Exercise directions:
Copy all the lines of the data that include the word "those".
________________
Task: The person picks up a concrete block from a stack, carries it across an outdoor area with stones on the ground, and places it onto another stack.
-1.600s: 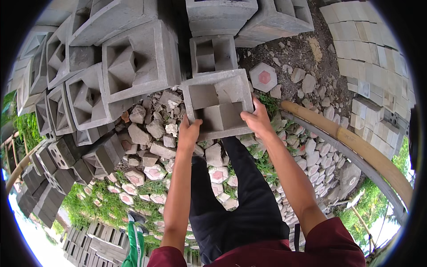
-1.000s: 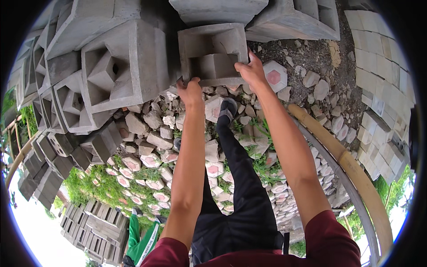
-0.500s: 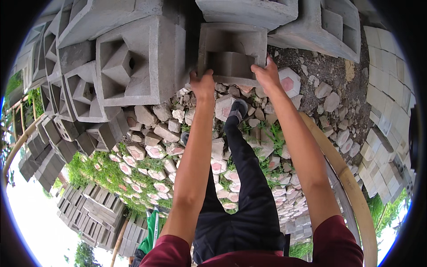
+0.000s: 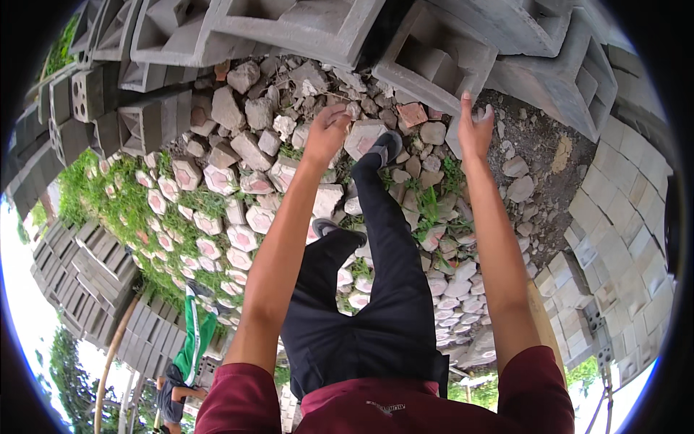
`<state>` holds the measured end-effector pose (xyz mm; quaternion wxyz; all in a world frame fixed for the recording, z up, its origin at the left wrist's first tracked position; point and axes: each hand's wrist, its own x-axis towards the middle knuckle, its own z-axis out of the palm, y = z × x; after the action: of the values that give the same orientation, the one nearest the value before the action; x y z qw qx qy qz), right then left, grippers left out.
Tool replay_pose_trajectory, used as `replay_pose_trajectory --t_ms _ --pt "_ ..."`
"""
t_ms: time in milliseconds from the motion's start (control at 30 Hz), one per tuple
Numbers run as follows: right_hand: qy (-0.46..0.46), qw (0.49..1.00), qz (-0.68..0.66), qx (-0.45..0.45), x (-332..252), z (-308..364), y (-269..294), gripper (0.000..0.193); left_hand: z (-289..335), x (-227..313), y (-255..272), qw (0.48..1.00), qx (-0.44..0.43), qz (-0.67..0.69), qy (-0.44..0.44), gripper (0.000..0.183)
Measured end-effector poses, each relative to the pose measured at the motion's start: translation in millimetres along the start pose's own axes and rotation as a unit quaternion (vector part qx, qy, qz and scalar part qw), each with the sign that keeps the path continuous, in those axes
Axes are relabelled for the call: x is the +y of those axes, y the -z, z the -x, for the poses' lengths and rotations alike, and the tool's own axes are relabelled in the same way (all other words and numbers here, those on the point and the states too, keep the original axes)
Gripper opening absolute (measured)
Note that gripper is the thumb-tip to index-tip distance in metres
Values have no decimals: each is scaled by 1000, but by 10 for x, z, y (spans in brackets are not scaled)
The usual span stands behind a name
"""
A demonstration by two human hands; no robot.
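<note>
A grey hollow concrete block [image 4: 441, 61] rests among the stacked blocks at the top of the head view. My right hand [image 4: 473, 129] is raised just below its lower edge, fingers spread and holding nothing; I cannot tell whether the fingertips touch it. My left hand [image 4: 325, 134] hangs to the left of the block, clear of it, fingers loosely bent and holding nothing. My dark-trousered legs and grey shoes [image 4: 387, 145] stand on rubble below both hands.
Broken stones and hexagonal pavers with pink centres [image 4: 238, 239] cover the ground amid grass. More hollow blocks [image 4: 144, 123] are stacked left and top. Square paving bricks [image 4: 614, 239] lie right. A person in green [image 4: 191, 340] bends at lower left.
Both hands carried the hollow block up and forward onto the stack, then let go of it. My hands have dropped back from it and the view has tilted down.
</note>
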<state>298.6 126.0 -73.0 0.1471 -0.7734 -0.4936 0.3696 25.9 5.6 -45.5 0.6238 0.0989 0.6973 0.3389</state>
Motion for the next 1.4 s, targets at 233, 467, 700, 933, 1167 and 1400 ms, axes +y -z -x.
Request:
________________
Response to this exercise:
Measured end-effector poses, each relative to the pose measured at the motion's start: translation in millimetres along the start pose's own axes and rotation as a unit quaternion (vector part qx, qy, qz and scalar part qw), each with the sign that keeps the path continuous, in those axes
Axes are relabelled for the call: x is the +y of those axes, y the -z, z the -x, for the poses' lengths and rotations alike, and the tool's own axes are relabelled in the same way (all other words and numbers here, those on the point and the states too, keep the original axes)

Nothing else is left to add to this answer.